— DATA FOR REVIEW —
⟨

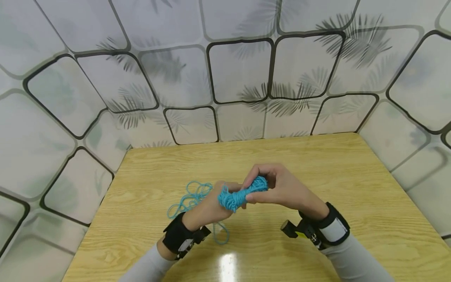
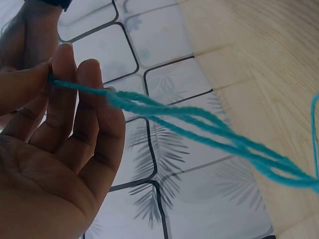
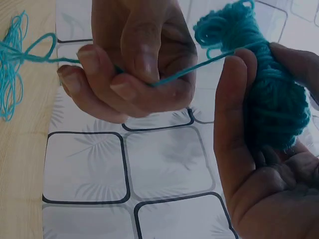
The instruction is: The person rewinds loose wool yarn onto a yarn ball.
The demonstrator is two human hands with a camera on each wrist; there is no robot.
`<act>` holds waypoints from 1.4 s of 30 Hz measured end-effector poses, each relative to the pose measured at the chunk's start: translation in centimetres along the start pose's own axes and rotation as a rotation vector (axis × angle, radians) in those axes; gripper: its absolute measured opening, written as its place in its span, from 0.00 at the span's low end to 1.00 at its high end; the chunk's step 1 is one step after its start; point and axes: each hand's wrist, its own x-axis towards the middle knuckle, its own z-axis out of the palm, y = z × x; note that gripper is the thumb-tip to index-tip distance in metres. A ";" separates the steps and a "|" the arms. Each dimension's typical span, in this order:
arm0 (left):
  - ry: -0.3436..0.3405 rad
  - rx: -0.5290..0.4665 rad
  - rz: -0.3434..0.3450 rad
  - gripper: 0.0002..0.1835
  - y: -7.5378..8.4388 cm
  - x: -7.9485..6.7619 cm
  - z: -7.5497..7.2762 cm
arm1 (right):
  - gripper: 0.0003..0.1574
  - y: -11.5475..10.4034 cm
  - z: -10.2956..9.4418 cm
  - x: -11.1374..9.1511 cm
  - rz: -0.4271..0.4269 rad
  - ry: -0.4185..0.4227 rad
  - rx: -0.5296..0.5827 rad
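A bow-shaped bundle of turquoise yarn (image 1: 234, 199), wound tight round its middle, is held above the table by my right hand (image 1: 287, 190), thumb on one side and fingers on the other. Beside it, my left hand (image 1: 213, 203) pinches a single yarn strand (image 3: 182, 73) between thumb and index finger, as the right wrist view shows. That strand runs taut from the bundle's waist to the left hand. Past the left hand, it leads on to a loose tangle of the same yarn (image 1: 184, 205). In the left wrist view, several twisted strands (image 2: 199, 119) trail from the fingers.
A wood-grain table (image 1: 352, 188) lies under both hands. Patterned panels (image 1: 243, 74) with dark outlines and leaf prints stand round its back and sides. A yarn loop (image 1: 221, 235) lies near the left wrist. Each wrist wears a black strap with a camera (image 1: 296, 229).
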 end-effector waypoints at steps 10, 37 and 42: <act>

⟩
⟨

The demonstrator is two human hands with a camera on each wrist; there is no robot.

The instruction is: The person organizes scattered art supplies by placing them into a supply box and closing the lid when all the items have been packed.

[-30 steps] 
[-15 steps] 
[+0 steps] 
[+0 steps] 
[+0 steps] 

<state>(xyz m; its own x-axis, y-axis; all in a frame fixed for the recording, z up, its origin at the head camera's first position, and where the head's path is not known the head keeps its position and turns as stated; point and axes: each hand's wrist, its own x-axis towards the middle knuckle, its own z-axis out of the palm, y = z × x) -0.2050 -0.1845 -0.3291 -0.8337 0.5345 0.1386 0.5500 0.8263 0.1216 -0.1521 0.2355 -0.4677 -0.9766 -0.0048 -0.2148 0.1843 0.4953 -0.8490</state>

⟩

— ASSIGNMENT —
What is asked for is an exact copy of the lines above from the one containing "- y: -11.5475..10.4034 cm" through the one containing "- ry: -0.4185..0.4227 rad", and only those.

— TASK SOLUTION —
  - y: -11.5475..10.4034 cm
  - z: -10.2956..9.4418 cm
  - x: -11.1374..9.1511 cm
  - rz: -0.4271..0.4269 rad
  - ry: -0.4185..0.4227 rad

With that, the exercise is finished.